Christelijk Lyceum Veenendaal High School

  • area / size 70,772 sqft
  • Completed 2020
  • Location Veenendaal, Netherlands,
  • NOAHH | Network Oriented Architecture created the new and future-proof redesign for Christelijk Lyceum Veenendaal, a Dutch high school in Veenendaal, The Netherlands.

    At the exact location where the Dutch High School Christelijk Lyceum Veenendaal opened its doors more than fifty years ago, a beautiful, future-proof and (almost) energy-neutral building has been constructed. Reuse, circularity, and identity are central to its regenerative design. For the interior design, NOAHH has collaborated with EX Interiors.

    Circular, futureproof architecture
    The two existing structures of the old school campus of the high school Christelijk Lyceum Veenendaal (CLV) have been transformed and connected to each other by adding a new volume: the new social heart of the school. The transparent volume between these two rigid existing structures creates a fluent transition from the interior to the exterior space, reinforcing the identity of the campus as well as amplifying the lush green landscape of the Kerkewijk neighbourhood. The school has high ambitions in terms of sustainability and circularity. Parts of the demolished building have been replaced by the new volume. The demolished structure’s concrete has been reused as granulate for the new structure and an innovative installation concept aims for an energy-neutral building.

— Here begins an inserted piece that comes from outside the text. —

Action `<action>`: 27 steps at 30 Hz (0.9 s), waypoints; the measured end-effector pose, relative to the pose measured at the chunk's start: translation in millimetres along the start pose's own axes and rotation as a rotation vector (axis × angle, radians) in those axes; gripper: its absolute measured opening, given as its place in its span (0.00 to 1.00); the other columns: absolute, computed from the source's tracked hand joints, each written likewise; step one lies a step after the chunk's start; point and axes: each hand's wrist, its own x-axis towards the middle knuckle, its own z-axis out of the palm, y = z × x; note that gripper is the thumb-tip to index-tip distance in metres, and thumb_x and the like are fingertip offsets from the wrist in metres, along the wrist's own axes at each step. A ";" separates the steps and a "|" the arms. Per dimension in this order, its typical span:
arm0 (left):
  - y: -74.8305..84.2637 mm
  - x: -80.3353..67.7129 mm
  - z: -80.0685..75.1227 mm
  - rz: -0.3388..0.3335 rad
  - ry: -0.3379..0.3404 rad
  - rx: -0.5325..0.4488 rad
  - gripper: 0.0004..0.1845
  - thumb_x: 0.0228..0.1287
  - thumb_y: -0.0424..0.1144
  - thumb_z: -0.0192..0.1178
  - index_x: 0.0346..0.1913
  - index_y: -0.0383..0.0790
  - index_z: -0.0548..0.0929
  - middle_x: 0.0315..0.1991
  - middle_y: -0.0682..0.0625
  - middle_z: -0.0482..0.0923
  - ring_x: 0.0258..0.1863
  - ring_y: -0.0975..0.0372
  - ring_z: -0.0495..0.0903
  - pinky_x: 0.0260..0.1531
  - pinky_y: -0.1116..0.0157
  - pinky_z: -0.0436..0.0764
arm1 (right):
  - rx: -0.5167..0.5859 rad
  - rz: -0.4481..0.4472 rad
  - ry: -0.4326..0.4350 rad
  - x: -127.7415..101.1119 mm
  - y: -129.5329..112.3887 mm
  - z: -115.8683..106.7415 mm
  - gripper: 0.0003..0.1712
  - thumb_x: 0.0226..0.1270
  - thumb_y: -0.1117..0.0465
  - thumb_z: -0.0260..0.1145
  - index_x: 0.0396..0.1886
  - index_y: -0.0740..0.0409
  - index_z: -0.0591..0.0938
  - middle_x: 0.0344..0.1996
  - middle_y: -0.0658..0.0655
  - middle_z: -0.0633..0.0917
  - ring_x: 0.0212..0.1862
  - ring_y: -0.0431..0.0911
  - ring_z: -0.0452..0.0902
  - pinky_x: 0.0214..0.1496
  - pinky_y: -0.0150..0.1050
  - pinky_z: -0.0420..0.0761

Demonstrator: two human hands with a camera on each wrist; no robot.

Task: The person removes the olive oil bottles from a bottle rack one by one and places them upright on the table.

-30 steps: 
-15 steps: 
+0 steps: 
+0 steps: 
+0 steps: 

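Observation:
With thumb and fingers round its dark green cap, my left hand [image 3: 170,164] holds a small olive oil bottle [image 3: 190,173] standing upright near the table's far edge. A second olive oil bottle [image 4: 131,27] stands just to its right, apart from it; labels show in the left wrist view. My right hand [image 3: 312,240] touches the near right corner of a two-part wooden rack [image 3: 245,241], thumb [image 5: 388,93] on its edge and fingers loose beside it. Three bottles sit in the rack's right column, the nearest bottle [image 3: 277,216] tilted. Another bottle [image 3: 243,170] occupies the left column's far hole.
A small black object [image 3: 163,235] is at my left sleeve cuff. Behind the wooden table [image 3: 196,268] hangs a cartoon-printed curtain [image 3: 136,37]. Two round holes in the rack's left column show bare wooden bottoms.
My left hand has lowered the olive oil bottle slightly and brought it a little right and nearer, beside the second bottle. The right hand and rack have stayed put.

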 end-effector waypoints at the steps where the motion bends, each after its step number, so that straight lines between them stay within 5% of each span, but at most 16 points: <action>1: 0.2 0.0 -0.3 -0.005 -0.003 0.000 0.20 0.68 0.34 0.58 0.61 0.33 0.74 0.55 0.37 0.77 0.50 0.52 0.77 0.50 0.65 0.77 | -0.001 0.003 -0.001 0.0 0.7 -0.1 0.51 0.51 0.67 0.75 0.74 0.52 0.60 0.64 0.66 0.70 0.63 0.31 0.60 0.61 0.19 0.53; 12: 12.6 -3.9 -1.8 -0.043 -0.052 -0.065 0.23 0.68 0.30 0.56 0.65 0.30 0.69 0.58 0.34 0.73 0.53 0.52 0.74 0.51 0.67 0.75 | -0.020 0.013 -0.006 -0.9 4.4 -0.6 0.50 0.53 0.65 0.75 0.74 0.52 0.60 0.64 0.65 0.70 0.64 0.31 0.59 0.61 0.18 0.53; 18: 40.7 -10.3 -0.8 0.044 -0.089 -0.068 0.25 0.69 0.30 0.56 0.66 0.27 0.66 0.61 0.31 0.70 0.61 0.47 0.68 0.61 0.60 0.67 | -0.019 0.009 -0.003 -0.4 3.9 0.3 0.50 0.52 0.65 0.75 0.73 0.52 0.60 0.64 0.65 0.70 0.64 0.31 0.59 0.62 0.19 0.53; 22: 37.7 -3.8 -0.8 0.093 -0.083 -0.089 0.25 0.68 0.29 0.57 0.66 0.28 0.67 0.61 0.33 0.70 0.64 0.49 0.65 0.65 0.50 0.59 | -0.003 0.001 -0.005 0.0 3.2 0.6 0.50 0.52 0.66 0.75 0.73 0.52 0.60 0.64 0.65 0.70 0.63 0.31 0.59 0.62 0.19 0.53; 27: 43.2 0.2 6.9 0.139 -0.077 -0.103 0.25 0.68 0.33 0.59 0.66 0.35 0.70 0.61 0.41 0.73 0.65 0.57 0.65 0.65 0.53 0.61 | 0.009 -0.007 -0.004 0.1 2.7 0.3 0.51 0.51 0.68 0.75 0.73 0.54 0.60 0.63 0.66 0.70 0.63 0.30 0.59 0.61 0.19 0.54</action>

    Social heart of the building
    The school has literally and figuratively been opened up, creating an atrium between the existing structures with plenty of daylight that enters through the once commonly used local industrial shed roofs. By adding the central atrium in the new building, the two existing structures are relieved of traffic and can be arranged in a much more efficient and flexible manner, thus creating space for a social heart with learning landscapes. The classrooms, grouped in different clusters, are situated in a ring around the atrium, thus creating social space for the students to meet one another. Each cluster has its own identity, as can be seen in the Arts & Culture and Science departments, which are located in the wooden cabins above the learning landscape. Different types of formal and informal learning spaces are located all over the building. The petrol-coloured stairs are multifunctional and can be used for performances, lectures, meeting space, and lounging area for the students.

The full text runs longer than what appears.